Koalition einig: Asylwerber müssen „mitwirken“
De facto läuft die „Mitwirkungspflicht“ darauf hinaus, dass Asylwerber bis zu einer Woche in der Erstaufnahmestelle bleiben müssen, damit in dieser Zeit relevante Fakten für das Verfahren eruriert werden können.
Einwöchige Anwesenheitspflicht
Die „Mitwirkungspflicht“, die von der Regierung jetzt vereinbart wurde, ist die Folge eines Vorschlages von Innenministerin Fekter, die ursprünglich Asylwerber zu Beginn ihres Verfahrens zu einer bis zu vierwöchigen Anwesenheitspflicht verdammen wollte. Die SPÖ lehnte solch eine Flüchtlingshaft ab, jetzt konnte man sich auf einen Modus verständigen, der einer maximal einwöchigen Aufenthaltspflicht entspricht.

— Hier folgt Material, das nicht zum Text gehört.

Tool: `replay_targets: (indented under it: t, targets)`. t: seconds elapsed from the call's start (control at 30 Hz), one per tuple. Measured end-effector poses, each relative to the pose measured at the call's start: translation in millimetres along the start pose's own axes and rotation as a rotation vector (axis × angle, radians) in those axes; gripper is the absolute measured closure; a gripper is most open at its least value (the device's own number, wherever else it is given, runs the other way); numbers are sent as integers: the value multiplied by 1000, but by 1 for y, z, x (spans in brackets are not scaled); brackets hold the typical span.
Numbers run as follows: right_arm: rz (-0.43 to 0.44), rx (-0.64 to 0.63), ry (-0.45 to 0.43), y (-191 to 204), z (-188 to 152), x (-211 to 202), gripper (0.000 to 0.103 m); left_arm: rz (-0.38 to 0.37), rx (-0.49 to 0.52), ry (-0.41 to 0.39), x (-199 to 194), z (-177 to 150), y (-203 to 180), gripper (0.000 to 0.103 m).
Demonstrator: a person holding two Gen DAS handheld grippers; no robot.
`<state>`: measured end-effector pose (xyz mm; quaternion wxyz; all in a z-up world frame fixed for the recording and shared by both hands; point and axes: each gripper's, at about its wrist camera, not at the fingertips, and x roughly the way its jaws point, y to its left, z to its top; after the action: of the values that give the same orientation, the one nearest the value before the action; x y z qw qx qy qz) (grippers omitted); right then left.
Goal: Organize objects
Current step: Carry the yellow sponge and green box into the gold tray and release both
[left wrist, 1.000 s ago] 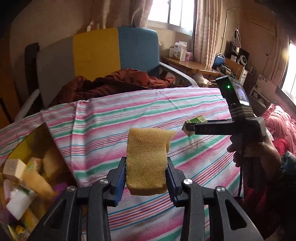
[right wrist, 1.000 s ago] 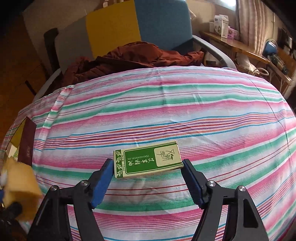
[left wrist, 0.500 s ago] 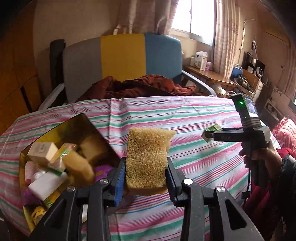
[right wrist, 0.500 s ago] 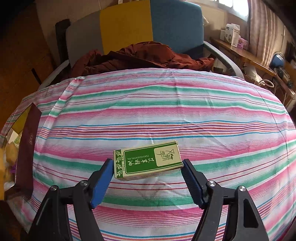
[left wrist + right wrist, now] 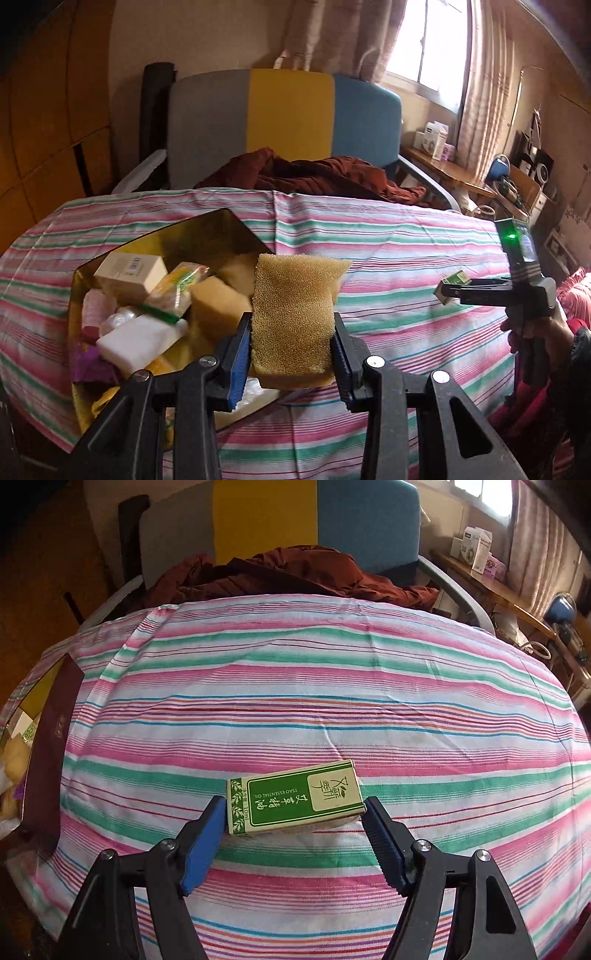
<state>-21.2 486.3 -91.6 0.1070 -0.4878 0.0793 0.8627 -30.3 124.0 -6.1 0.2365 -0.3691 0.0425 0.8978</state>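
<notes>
On the striped cloth [image 5: 406, 258] sits a gold box [image 5: 92, 266], already full of soaps and sponges. The left gripper [image 5: 291, 354] squeezes a yellow sponge [image 5: 295, 314] beside the box. The right gripper [image 5: 295, 823] pinches a small green box [image 5: 295, 797] above the cloth. Both still need putting away.

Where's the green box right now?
In the right wrist view the green box is clamped in the right hand-held gripper above the striped cloth, well right of the bin.
</notes>
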Motion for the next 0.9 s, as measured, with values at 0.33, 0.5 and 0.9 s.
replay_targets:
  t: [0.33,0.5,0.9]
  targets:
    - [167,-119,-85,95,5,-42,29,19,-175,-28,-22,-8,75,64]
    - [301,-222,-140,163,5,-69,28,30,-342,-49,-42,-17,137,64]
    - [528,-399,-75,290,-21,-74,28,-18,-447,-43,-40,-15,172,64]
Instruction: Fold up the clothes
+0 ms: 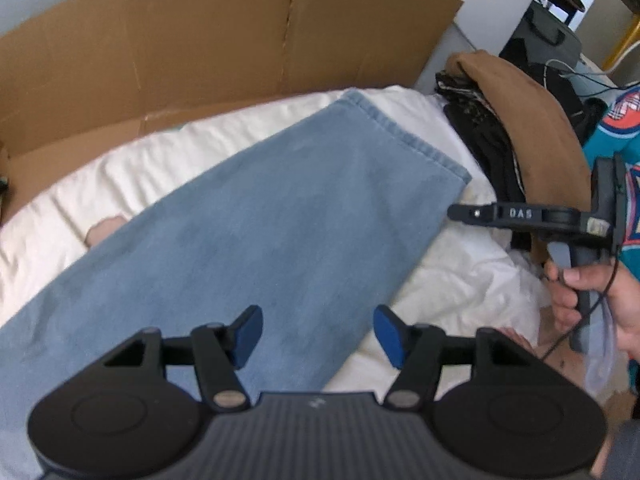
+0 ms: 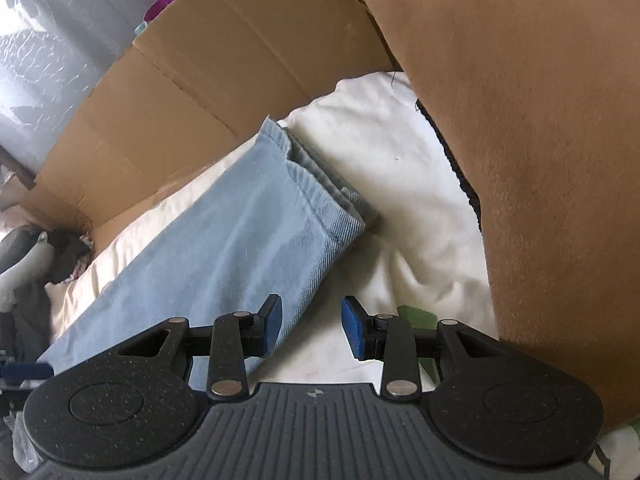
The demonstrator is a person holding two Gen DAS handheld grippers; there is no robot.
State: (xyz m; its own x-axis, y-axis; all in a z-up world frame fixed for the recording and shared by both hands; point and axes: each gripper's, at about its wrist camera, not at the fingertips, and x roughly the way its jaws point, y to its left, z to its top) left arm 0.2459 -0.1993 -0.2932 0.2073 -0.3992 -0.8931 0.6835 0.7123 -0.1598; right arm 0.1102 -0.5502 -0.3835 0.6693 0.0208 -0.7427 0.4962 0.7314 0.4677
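Two grippers are hovering over light blue jeans (image 1: pixel 256 224) lying flat on a cream duvet (image 1: pixel 460 280) on the bed, the long axis running diagonally from near the person up toward the cardboard box (image 1: pixel 200 40). The left gripper (image 1: pixel 318 336) is standing spread and empty directly above the cloth. The right gripper (image 2: pixel 310 326) is also spread with nothing between its pads, sitting just off the jeans' right edge, nearer the hem end (image 2: pixel 320 196). A brown garment (image 2: pixel 540 140) is lying beside it. Likely the hem is the next grab.
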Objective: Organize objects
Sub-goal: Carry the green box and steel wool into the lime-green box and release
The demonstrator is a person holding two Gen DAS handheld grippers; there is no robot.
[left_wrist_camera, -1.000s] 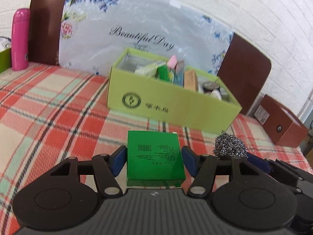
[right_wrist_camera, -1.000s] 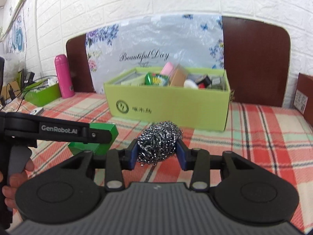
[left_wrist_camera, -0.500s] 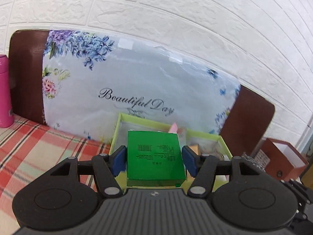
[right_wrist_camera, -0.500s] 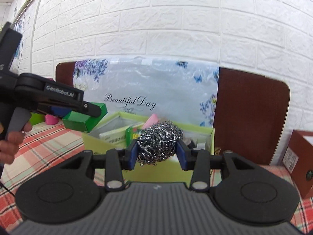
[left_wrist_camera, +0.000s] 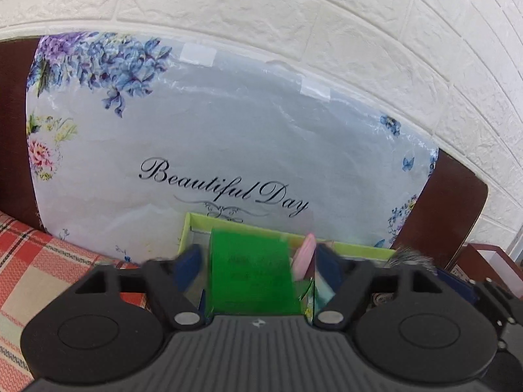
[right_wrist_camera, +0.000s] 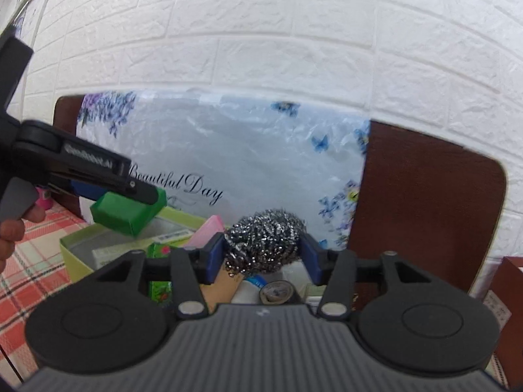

Die ÖVP hatte sich für eine längere Aufenthaltspflicht - zehn Tage - im Erstaufnahmezentrum stark gemacht. Die SPÖ hatte ihrerseits betont, ein „Wegsperren“ abzulehnen und den nunmehr von der Regierung übernommenen Begriff „Mitwirkungspflicht“ kreiert. Darabos hatte zudem wiederholt daran gezweifelt, dass Fekters ursprüngliche Pläne verfassungskonform gewesen wären.
Eigener Ausweis
Während der Frist erhalten die Flüchtlinge laut Fekter eine „rote Karte“. Wenn sie dann das Flüchtlingslager verlassen und aufgegriffen werden, ist für die Exekutive bei einer Ausweiskontrolle sofort erkennbar, dass sich die Asylwerber eigentlich in der Erstaufnahmestelle zu befinden hätten. Die Folge wären dann Verwaltungsstrafen bis hin zur Verhängung von Schubhaft.
Klärung der Zuständigkeit
Ziel ist es, in der Zeit der Anwesenheitspflicht der Asylwerber abzuklären, ob Österreich oder ein anderes Land für die Behandlung des Asylantrages zuständig ist. Gewisse Mitwirkungspflichten gibt es freilich jetzt schon. So kann laut bestehender Gesetzeslage eine Festnahme eines Asylwerbers erfolgen, wenn sich der Betroffene dem Verfahren entzieht oder sich „ungerechtfertigt aus der Erstaufnahmestelle entfernt“.
Agenden werden gebündelt
Ebenfalls verständigt hat man sich zwischen SPÖ und ÖVP auf das Bundesamt für Migration, das vor allem von der SPÖ propagiert wurde. In diesem sollen alle Asyl- und Zuwanderungsangelegenheiten gebündelt werden. Derzeit gibt es insgesamt mehr als 100 zuständige Stellen.